The U.S. military has a culture of tobacco use, which decades of tobacco industry targeting have helped create and support. This culture has driven smoking rates to be significantly higher among service members than the rest of the population and impaired military readiness.

I recall, at 17 years old, entering the Air Force, being in basic training. In the beginning, I suppose it likes being imprisoned 23 hours a day in dorms? They yell at you and make you do choirs cleaning the toilets shit like that. The only time you left the dorms was for marches, classes, and exercise. Yeah, like that! Then while you are in the dorm cleaning, the training instructor will come in the dorm-like every 2 hours and tell the smokers to go smoke ’em if you got them. This means they can go outside under trees and smoke cigarettes in peace. No Training Instructor (TI)shoot the crab with other smokers. While I and many blacks that did not smoke stayed I. The dorm buffing floors, cleaning toilets, you get the pictures. It did not take long for me and a friend to say, damn, this let me smoke even though I hated cigarettes. I went to the Bx bought a pack of old-school Benson and hedges, and the next time they said smoke break smoke ’em. If you got it, I was ready. I did this along with my friend cal about 4 to 5 times a day for at least 6 weeks. Obviously habit of smoking developed, and the same continued to happen in trade school. Although it had more liberty during school, the mantra smokes ’em if you got ’em; after about six weeks, I went home, smoke much, and replaced B&H. Then I went to my first duty station, and if you smoke, they made special considerations. After a year, I hated being addicted to squares, the slang for cigarettes. I quit and said this ain’t cool coughing.

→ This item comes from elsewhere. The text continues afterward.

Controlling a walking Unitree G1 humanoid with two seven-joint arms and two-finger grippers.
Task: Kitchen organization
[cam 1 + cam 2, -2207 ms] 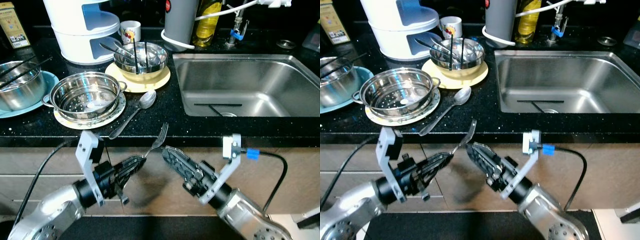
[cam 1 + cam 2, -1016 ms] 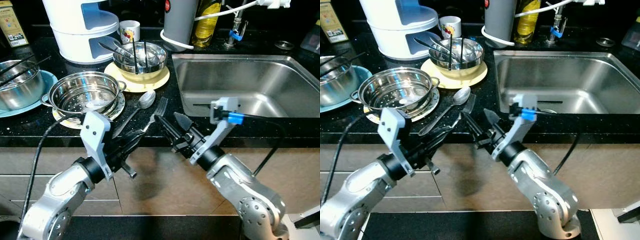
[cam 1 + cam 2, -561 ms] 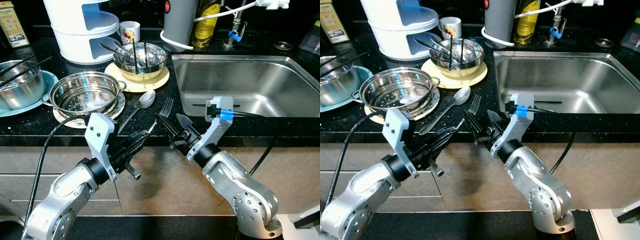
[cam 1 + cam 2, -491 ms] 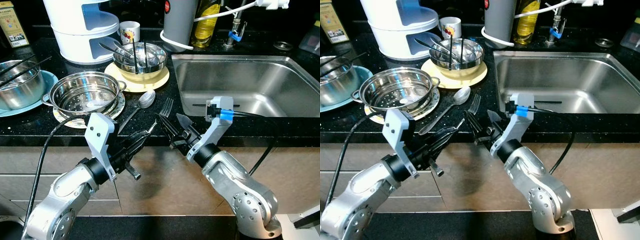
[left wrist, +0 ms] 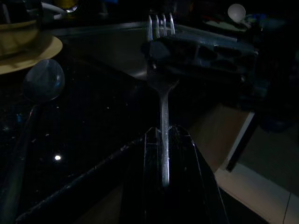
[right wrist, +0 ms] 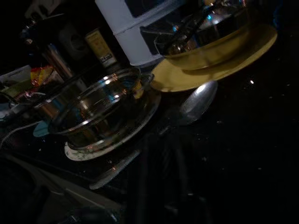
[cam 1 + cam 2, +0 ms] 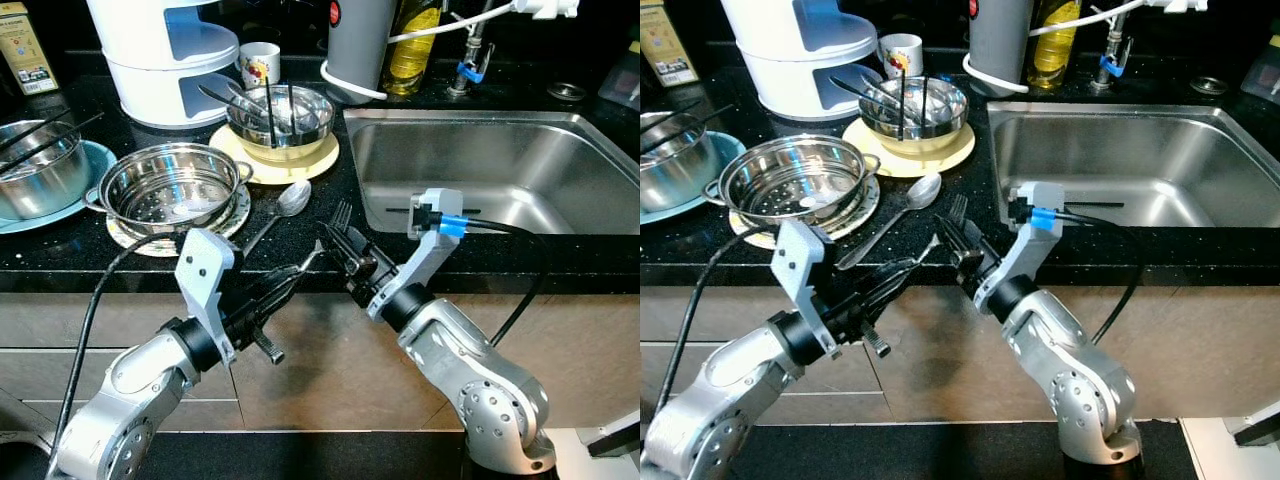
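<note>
A black speckled stone worktop (image 7: 300,235) carries a perforated steel colander (image 7: 172,187) on a round mat near its front edge, with a long steel spoon (image 7: 277,213) lying beside it. Just past that front edge, the left tool (image 7: 298,272) pinches the handle of a silver metal fork (image 7: 332,228), while the right tool (image 7: 347,246) is clamped on the fork's neck below the tines.
</note>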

I lost touch with Cal, and I heard he did his 6 years in the Air Force and got honorably discharged. I remained 22 years after retirement, talking to some old friend. Cal struggled throughout his life with that cigarettes and died of lung cancer. This started when we were both 17 and years of attempting to get Veterans benefits denied because he could not prove it was service-related. I was the Air Force co-signed on cigarettes and pushed smoking that has caused numerous deaths, and because we can’t tie it directly, veterans are homeless dying and fighting Cancer. Thanks To the military, you unintentionally promoted smoking and now sit back and watch veterans suffer with bronchitis, sleep apnea , CPD, heart disease, stroke and the list goes on and on.

Until April 2017, tobacco products were sold at discounted rates on military bases. While the allowed discount was supposed to be 5 percent below local prices, one study found that the discounts were often much more than that, with as much as a 73 percent discount and a mean discounted rate of 25 percent on base, compared with prices at surrounding off-base stores. Now, tobacco products cannot be sold at prices less than the most competitive price in the local community.

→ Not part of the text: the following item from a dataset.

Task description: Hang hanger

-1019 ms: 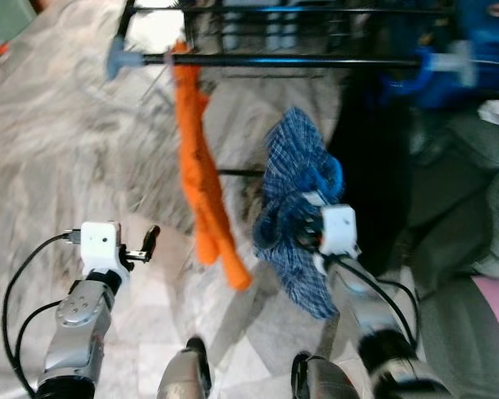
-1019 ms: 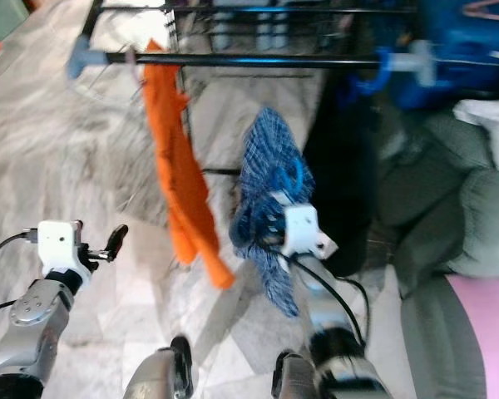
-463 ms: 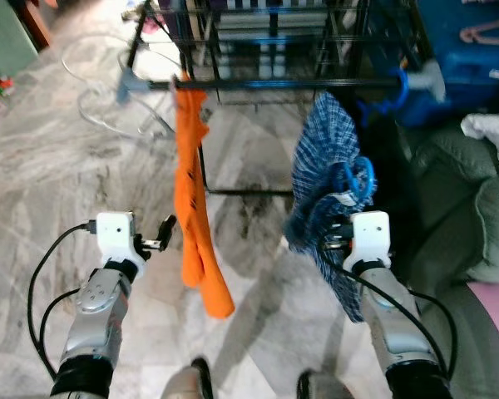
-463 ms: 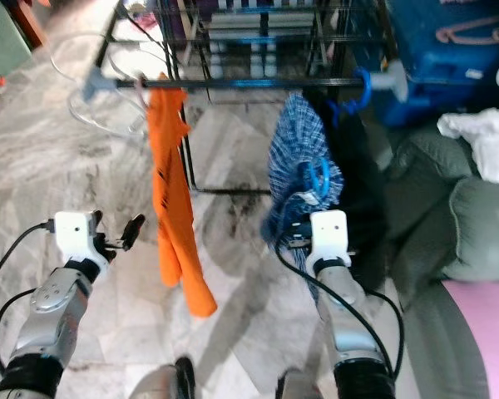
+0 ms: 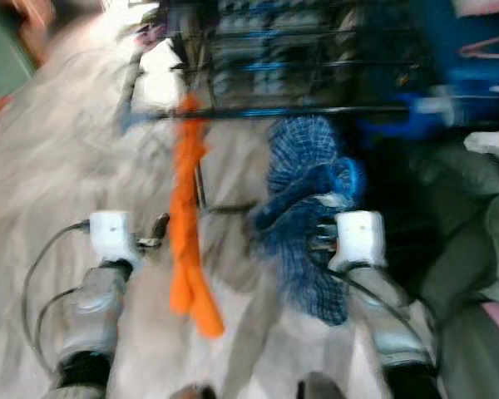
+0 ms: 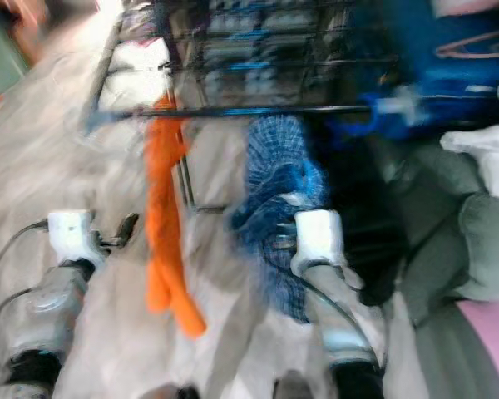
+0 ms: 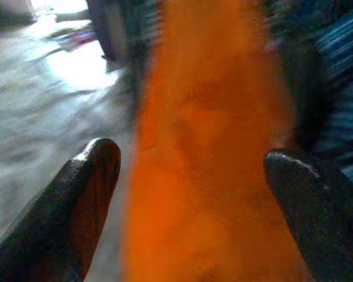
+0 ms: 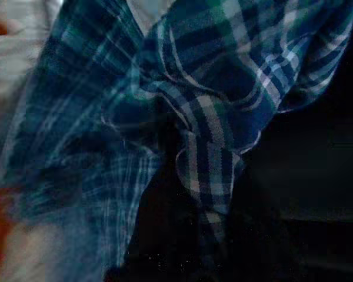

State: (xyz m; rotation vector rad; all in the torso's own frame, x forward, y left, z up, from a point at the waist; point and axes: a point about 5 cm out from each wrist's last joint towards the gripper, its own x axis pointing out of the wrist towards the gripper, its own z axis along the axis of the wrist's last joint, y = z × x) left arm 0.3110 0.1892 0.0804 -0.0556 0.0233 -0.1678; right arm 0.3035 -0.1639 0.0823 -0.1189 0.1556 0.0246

Although the military has attempted to implement tobacco control initiatives, the association between smoking and military personnel has persisted today as smoking rates remain high, despite declines in civilian rates. Such high rates have led to questions about the effect of smoking, from the apparent health risks to troop readiness and training costs.

I can only imagine in today’s world, 2021, this past behavior of the military toward cigarettes should get corrected. Cigarette manufactures have been sued for billions, our own government refuses to accept the responsibility of providing care or assistance for those it leads down the path of a lifetime habit.

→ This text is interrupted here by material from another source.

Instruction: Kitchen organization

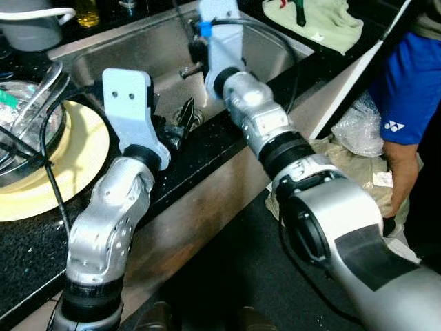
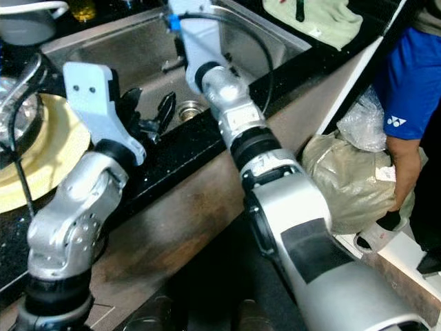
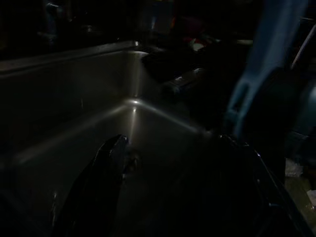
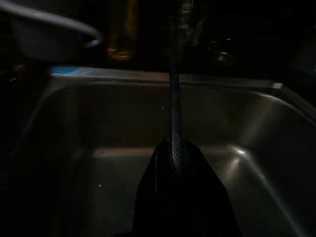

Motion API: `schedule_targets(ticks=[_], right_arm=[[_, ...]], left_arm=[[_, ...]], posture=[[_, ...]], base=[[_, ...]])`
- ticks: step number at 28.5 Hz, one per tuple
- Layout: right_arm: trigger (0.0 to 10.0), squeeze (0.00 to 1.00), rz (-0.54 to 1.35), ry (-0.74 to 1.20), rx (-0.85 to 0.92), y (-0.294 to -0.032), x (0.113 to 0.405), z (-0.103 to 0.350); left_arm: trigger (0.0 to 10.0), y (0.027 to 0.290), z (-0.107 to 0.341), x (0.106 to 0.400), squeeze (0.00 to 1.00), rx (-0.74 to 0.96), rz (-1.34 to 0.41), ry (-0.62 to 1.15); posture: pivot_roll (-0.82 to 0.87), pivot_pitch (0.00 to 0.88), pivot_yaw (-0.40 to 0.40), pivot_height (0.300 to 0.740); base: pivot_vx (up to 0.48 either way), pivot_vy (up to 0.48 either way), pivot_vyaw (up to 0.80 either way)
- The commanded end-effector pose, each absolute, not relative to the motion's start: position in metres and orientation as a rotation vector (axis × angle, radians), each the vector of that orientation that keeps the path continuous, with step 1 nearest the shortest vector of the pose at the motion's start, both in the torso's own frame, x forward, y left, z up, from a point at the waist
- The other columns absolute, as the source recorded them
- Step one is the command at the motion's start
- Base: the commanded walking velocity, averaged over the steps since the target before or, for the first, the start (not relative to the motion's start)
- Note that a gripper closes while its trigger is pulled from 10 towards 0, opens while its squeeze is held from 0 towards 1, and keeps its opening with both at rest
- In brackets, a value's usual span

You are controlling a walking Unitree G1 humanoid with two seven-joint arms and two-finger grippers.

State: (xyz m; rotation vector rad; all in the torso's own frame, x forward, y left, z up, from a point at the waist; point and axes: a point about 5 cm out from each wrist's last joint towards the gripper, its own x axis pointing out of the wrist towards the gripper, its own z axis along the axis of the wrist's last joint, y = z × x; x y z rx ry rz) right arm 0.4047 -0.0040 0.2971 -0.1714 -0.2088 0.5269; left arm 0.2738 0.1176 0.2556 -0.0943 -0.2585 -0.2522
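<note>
Steel sink; right end effector pinching dark thin utensil, top hidden.

Black speckled countertop with inset steel sink. On it: yellow plate at left, green cloth far right.
</note>
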Motion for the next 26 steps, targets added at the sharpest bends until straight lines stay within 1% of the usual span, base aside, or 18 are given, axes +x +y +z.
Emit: schedule_targets(ticks=[1, 2, 3, 4, 6, 11, 12, 13, 14, 15, 17, 18, 21, 23, 24, 26], right_arm=[[10.0, 0.38, 0.546, -0.183, -0.187, 0.0, 0.403, 0.285], [10.0, 0.38, 0.546, -0.183, -0.187, 0.0, 0.403, 0.285], [10.0, 0.92, 0.556, -0.178, -0.185, 0.003, 0.402, 0.282], [10.0, 1.0, 0.556, -0.178, -0.176, 0.005, 0.402, 0.281], [10.0, 1.0, 0.552, -0.181, -0.166, 0.005, 0.402, 0.281], [10.0, 0.98, 0.504, -0.211, -0.121, -0.005, 0.406, 0.293], [10.0, 0.84, 0.49, -0.219, -0.105, -0.01, 0.407, 0.297], [10.0, 0.19, 0.48, -0.225, -0.094, -0.013, 0.409, 0.3], [10.0, 0.19, 0.48, -0.225, -0.094, -0.013, 0.409, 0.3], [10.0, 0.0, 0.471, -0.24, -0.069, -0.018, 0.41, 0.305], [10.0, 0.0, 0.458, -0.27, 0.006, -0.029, 0.412, 0.315], [10.0, 0.0, 0.458, -0.27, 0.006, -0.029, 0.412, 0.315], [10.0, 0.0, 0.515, -0.329, 0.172, -0.042, 0.411, 0.329], [10.0, 0.0, 0.569, -0.375, 0.31, -0.053, 0.41, 0.337], [10.0, 0.0, 0.613, -0.428, 0.405, -0.067, 0.407, 0.342], [10.0, 0.0, 0.626, -0.448, 0.429, -0.072, 0.406, 0.344]], left_arm=[[10.0, 0.116, 0.255, 0.268, 0.0, -0.077, -0.248, -0.249], [10.0, 0.116, 0.255, 0.268, 0.0, -0.077, -0.248, -0.249], [10.0, 0.117, 0.255, 0.266, 0.0, -0.075, -0.24, -0.246], [10.0, 0.118, 0.256, 0.265, 0.0, -0.073, -0.236, -0.248], [10.0, 0.119, 0.257, 0.264, 0.0, -0.069, -0.233, -0.251], [10.0, 0.112, 0.26, 0.26, 0.0, -0.051, -0.264, -0.253], [10.0, 0.11, 0.261, 0.26, 0.0, -0.052, -0.279, -0.256], [10.0, 0.108, 0.261, 0.259, 0.0, -0.054, -0.29, -0.258], [10.0, 0.108, 0.261, 0.259, 0.0, -0.054, -0.29, -0.258], [10.0, 0.104, 0.263, 0.258, 0.0, -0.063, -0.325, -0.266], [10.0, 0.092, 0.267, 0.255, 0.0, -0.076, -0.423, -0.286], [10.0, 0.092, 0.267, 0.255, 0.0, -0.076, -0.423, -0.286], [10.0, 0.075, 0.272, 0.248, 0.0, -0.098, -0.563, -0.316], [10.0, 0.069, 0.272, 0.245, 0.0, -0.103, -0.601, -0.316], [10.0, 0.067, 0.27, 0.244, 0.0, -0.104, -0.62, -0.305], [10.0, 0.066, 0.268, 0.244, 0.0, -0.099, -0.629, -0.301]], posture=[[0.15, 0.164, -0.1, 0.74], [0.15, 0.164, -0.1, 0.74], [0.15, 0.164, -0.101, 0.74], [0.15, 0.163, -0.101, 0.74], [0.15, 0.163, -0.1, 0.74], [0.14, 0.156, -0.094, 0.74], [0.14, 0.154, -0.093, 0.74], [0.14, 0.154, -0.091, 0.74], [0.14, 0.154, -0.091, 0.74], [0.13, 0.151, -0.087, 0.74], [0.12, 0.147, -0.078, 0.74], [0.12, 0.147, -0.078, 0.74], [0.11, 0.141, -0.069, 0.74], [0.11, 0.134, -0.06, 0.74], [0.1, 0.129, -0.055, 0.74], [0.1, 0.128, -0.053, 0.74]], base=[[0.0, 0.0, 0.0], [0.0, 0.0, 0.0], [0.0, 0.0, 0.0], [0.0, 0.0, 0.0], [0.0, 0.0, 0.0], [0.0, 0.0, 0.0], [0.0, 0.0, 0.0], [0.0, 0.0, 0.0], [0.0, 0.0, 0.0], [0.0, 0.0, 0.0], [0.0, 0.0, 0.0], [0.0, 0.0, 0.0], [0.0, 0.0, 0.0], [0.0, 0.0, 0.0], [0.0, 0.0, 0.0], [0.0, 0.0, 0.0]])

Vaping now appears to be more common in the military than smoking regular cigarettes.

further evidence of a culture change in encouragement of cigarette usage is the rate of smoking among military service members has plummeted in recent years and now appears to be lower than the general civilian population at large, according to an analysis of the most recent survey of troops’ regarding their health-related behaviors.

Across the service branches, 7.4 percent of service members smoked cigarettes daily in 2015, compared with 12.9 percent of adults in the general population, according to the results of the most recent Defense Department Health-Related Behaviors Survey of Active-Duty Service Members.

 

We can do better if you ever say thank you for your service. We must provide VA care and  compensation for this indirect harm to our veterans. Honor our service member by admitting to their atrocities inflected for decades. Contact your elected officials!